L’espoir d’un contrat avec l’Etat Les initiateurs du Domaine du possible le savent : ils doivent convaincre. Convaincus, les parents d’élèves le sont, semble-t-il. De trente-et-un élèves l’an passé, l’école en accueille aujourd’hui 103, « sur 140 demandes, précise Henri Dahan. Et nous avons reçu une quarantaine de candidatures d’enseignants ». Un tiers des enfants était en échec scolaire dans le système classique.

Le triplement de l’effectif a permis de faire baisser le coût d’un élève, passé « de 13 000 euros à 9 000 euros », précise Jean-Paul Capitani. Les familles paient de 420 euros à 6 200 euros par an selon leurs revenus (droits d’inscription auxquels s’ajoutent 650 euros de restauration).

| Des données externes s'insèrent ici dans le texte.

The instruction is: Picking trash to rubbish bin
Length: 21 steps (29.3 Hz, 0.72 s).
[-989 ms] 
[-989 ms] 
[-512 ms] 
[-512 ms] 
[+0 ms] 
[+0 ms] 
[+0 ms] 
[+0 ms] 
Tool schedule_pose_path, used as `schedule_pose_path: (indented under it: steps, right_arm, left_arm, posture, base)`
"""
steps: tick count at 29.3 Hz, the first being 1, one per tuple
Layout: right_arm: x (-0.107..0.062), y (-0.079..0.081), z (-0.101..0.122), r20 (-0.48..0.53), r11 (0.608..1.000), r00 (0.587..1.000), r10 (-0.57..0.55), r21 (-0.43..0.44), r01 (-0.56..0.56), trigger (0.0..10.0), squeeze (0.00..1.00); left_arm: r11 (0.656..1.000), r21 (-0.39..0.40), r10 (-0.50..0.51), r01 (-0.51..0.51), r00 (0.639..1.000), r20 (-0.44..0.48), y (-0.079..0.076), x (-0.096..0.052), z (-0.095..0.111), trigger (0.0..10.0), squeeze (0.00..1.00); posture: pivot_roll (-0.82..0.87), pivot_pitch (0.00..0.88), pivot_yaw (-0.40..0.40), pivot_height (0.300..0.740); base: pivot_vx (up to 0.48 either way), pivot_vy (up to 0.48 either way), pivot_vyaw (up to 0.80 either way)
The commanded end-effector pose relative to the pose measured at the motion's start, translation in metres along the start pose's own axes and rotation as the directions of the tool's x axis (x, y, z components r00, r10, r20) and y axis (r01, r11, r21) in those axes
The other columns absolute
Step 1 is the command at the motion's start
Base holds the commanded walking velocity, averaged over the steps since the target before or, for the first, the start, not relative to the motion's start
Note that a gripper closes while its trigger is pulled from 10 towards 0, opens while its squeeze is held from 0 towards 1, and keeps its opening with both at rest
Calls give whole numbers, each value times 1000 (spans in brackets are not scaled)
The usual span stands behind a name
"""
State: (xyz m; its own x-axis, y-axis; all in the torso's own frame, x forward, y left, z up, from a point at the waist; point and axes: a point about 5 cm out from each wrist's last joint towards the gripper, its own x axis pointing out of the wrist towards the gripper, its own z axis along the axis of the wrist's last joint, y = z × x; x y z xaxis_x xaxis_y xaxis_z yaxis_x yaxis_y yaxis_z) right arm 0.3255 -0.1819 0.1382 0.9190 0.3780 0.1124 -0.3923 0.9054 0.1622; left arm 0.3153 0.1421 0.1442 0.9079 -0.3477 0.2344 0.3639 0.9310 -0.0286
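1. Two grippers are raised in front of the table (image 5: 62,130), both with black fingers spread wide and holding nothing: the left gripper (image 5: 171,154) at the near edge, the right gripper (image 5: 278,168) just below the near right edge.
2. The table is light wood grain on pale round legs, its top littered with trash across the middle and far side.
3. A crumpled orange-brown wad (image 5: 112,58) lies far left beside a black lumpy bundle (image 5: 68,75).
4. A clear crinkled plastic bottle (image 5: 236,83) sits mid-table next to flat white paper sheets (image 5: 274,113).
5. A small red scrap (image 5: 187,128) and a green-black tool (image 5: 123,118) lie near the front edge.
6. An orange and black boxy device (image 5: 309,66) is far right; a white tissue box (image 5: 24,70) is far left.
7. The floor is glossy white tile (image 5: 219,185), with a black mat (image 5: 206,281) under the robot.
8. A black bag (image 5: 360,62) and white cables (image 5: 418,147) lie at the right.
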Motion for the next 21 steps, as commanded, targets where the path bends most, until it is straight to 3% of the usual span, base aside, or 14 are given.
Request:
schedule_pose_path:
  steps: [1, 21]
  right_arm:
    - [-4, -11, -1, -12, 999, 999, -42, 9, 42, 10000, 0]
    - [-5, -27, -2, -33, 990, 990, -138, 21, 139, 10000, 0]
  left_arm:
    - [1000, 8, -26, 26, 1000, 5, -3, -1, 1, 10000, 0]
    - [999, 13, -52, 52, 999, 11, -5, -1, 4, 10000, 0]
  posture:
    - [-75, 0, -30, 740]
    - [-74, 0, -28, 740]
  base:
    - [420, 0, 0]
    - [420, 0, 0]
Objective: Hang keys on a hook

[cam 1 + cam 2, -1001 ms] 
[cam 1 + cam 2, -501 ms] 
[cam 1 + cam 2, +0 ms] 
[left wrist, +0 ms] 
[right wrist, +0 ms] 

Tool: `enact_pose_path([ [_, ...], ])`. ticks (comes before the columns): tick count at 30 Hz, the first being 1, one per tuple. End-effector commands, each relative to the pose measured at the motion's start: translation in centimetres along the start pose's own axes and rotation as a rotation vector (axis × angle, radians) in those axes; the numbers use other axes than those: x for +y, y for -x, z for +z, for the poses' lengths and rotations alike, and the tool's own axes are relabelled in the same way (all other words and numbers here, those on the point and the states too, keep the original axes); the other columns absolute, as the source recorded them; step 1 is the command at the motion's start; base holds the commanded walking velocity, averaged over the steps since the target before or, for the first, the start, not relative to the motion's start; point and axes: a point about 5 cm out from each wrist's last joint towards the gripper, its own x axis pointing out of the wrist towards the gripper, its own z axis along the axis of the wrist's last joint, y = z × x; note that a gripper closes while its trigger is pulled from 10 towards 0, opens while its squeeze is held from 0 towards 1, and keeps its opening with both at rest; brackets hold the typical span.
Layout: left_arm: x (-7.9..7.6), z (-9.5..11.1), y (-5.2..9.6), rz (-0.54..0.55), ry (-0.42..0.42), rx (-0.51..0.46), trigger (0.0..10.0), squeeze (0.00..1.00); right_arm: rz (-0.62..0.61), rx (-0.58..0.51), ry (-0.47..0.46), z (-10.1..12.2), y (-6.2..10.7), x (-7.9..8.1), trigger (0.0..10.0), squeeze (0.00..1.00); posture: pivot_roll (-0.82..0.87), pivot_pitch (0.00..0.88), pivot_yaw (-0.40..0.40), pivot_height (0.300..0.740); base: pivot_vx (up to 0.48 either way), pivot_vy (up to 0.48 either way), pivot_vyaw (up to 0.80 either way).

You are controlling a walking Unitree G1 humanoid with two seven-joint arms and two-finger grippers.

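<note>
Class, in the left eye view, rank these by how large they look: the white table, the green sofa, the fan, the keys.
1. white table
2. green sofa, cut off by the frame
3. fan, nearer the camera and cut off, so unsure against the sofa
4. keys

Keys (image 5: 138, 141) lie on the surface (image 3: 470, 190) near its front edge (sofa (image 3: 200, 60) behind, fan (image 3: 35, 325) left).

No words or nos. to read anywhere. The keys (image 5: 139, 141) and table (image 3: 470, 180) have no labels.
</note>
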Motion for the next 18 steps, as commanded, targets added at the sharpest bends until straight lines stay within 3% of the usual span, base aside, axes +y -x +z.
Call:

Mais l’équilibre financier de l’établissement est encore à trouver. Le couple Nyssen-Capitani a financé La Volpelière. Pour les frais de fonctionnement, les droits de scolarité sont complétés par l’aide d’une fondation qui rassemble des mécènes tels que « la Fondation de France, Actes Sud, Hermès ou Flammarion », indique Françoise Nyssen.

A terme, l’école, qui n’entend pas devenir « une réserve d’Indiens bobos », voudrait signer un contrat d’association avec l’Etat, lequel paierait alors les enseignants. Le recteur Bernard Beignier ne l’exclut pas. Mais rien n’est possible tant que l’école n’a pas cinq ans d’existence. En attendant 2020, il faut donc tenir. Et convaincre. Tout enseignant qui se sent d’écrire sera invité à raconter son expérience. L’éditeur est déjà trouvé. Il s’appelle Actes Sud.